Adrian gave Lina a long, steady look. “You’ve worked and worked hard because you’re an ambitious woman with a genuine passion. I don’t hold that against you. I was happy in public school. I had friends there. Now I’m going to try to be happy and make friends where you planted me. I can’t do that if I’m out for two weeks.”

“If you think I’m leaving a teenager alone in New York so she can have parties and screw off from school and go out at all hours, you’re very mistaken.”

Adrian folded her arms on the table, leaned forward. “Parties? With who? I don’t drink, I don’t smoke, I don’t do drugs. I came close to having a boyfriend last year, but I have to start from scratch there now. Screw off from school? I’ve been on the honor roll since I was ten. And if I wanted to go out at all hours, I could do that when you’re here.
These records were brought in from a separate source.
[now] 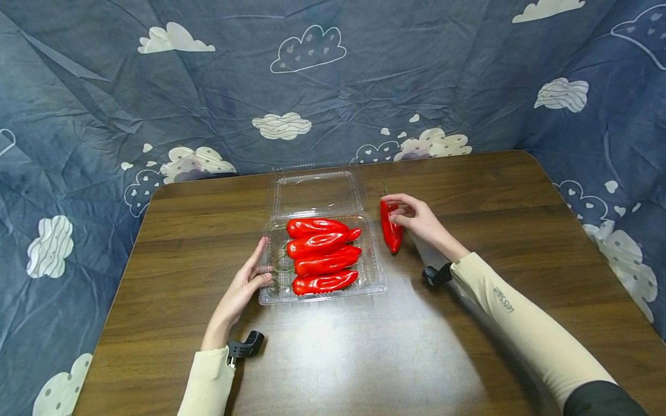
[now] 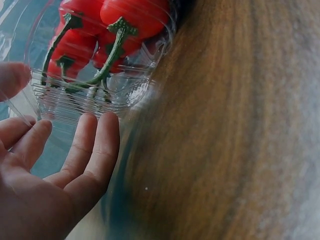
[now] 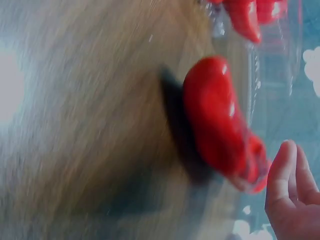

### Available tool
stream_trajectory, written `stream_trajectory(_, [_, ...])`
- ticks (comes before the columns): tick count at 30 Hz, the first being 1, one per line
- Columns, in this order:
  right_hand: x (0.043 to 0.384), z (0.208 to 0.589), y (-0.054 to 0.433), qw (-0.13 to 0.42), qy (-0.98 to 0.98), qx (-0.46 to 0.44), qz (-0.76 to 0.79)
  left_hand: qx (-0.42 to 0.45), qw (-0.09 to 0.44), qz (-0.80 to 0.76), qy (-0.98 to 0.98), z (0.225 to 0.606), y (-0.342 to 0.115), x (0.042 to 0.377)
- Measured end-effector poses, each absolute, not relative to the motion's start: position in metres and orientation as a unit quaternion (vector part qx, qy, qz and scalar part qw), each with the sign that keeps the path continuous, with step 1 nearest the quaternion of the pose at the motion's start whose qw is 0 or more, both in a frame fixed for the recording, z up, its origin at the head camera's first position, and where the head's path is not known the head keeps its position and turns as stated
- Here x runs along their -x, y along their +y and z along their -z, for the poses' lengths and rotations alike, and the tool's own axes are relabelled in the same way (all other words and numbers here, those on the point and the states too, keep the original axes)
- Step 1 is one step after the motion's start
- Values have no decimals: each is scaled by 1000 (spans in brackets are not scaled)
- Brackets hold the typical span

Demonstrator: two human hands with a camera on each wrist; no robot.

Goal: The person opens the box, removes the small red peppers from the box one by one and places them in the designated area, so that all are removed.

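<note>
A clear plastic clamshell container lies with its lid folded back. Several long red peppers sit side by side in its base, green stems pointing left. At the left side my left hand holds the container's edge. In the left wrist view the rim runs between thumb and fingers, and two straighter fingers rest against the ribbed wall. Just right of the container, my right hand pinches another red pepper near its stem end. This pepper casts a shadow on the table in the right wrist view.
Everything stands on a brown wooden table with rounded far corners. Behind it hangs a blue cloth printed with clouds. Black wrist devices are on both wrists.
</note>
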State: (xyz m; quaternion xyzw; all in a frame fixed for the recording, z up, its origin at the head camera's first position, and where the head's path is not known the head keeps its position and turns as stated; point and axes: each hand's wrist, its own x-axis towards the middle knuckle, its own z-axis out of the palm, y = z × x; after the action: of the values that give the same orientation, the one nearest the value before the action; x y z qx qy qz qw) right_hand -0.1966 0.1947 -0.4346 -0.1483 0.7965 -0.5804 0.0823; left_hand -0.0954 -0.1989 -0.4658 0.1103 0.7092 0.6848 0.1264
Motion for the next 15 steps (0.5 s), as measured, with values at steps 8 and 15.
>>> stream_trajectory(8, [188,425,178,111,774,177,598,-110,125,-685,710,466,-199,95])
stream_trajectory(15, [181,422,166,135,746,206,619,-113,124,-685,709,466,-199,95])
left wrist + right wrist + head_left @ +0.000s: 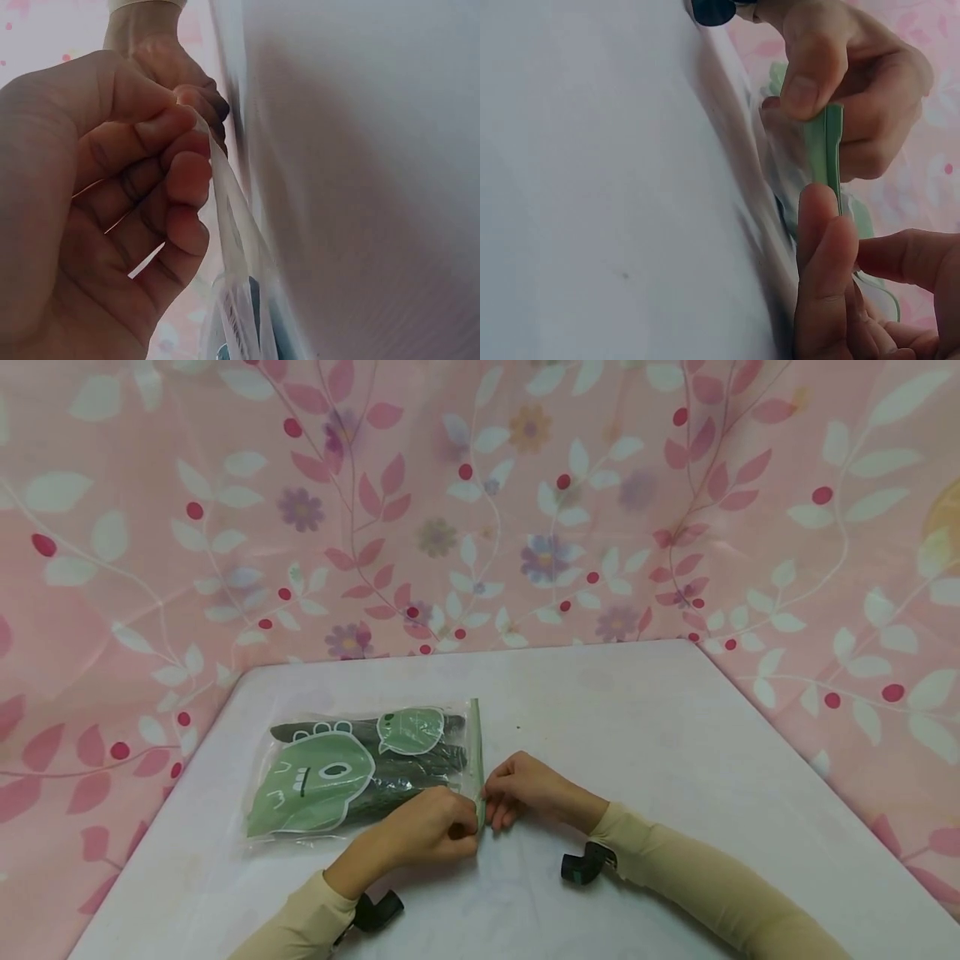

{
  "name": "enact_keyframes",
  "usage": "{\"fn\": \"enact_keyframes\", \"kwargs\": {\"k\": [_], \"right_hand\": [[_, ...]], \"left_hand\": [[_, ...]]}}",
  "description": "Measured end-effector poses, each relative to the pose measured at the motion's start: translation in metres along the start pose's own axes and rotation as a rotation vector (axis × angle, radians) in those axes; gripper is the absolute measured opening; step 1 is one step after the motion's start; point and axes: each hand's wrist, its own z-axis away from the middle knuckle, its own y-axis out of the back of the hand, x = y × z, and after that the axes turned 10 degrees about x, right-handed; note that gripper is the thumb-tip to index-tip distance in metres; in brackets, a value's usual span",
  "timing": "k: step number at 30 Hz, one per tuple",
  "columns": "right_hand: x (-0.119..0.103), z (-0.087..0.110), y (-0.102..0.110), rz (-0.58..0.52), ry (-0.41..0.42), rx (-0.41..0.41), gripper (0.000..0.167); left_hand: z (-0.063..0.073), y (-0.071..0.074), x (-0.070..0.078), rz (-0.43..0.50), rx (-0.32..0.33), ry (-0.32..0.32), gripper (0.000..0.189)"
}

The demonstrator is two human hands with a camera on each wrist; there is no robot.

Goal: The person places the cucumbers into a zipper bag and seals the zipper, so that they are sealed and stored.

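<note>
A clear plastic zip bag [405, 768] printed with green cartoon shapes lies flat on the table, with dark, long contents [397, 772] inside. Their kind is unclear through the film. Along the bag's right edge runs a green closure strip [475, 735]. My left hand [431, 827] pinches the near end of this strip between thumb and curled fingers. A little farther along it, my right hand [536, 789] pinches the strip from the other side. Both pinches show in the right wrist view, where the strip's green end [832, 127] sticks out by the left thumb.
A white cloth covers the table [637, 735]. Behind and beside it hangs a pink curtain [480, 510] with leaves and flowers. Each wrist bears a small black camera [588, 864], just above the cloth.
</note>
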Motion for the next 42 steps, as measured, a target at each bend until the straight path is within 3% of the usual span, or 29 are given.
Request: {"fn": "enact_keyframes", "kwargs": {"k": [16,32,42], "right_hand": [[-0.005,-0.021,0.006,0.012,0.055,0.068,0.018],[-0.010,-0.042,0.012,0.000,0.070,0.150,0.020],[-0.014,-0.056,0.017,-0.024,0.034,0.214,0.018]], "left_hand": [[0.003,-0.001,-0.010,0.154,0.001,0.002,0.025],[0.002,-0.001,-0.013,0.198,0.000,-0.012,0.027],[0.002,-0.001,-0.012,0.195,-0.004,-0.017,0.027]]}}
You’d never know the difference.

“Look at me.” Adrian tossed up her hands. “I’m so responsible I annoy myself. I’ve had to be. You preach about balance, well, I’m going to take some for myself. I’m not getting pulled away from my routine again. I’m not.”

“If you’re determined not to go, I’ll see if your grandparents can have you for a couple weeks.”

“I’d love to visit them, but I’m staying here. I’m going to school here. If you don’t trust me, have Mimi check on me every day. Bribe one of the doormen to report my comings and goings, I don’t care. I’m going to get up in the mornings and go to school. I’m going to come home in the afternoons and do my assignments. I’m going to work out right in there, in that very nice home gym you set up. I’ll fix myself something to eat or order in. I’m not after parties and sex and drinking till I drop. I’m after a normal start to the school year. That’s it.”

Lina pushed up, paced over to the wall, and stared at the view of the East River. “You talk like … I’ve done my best for you, Adrian.”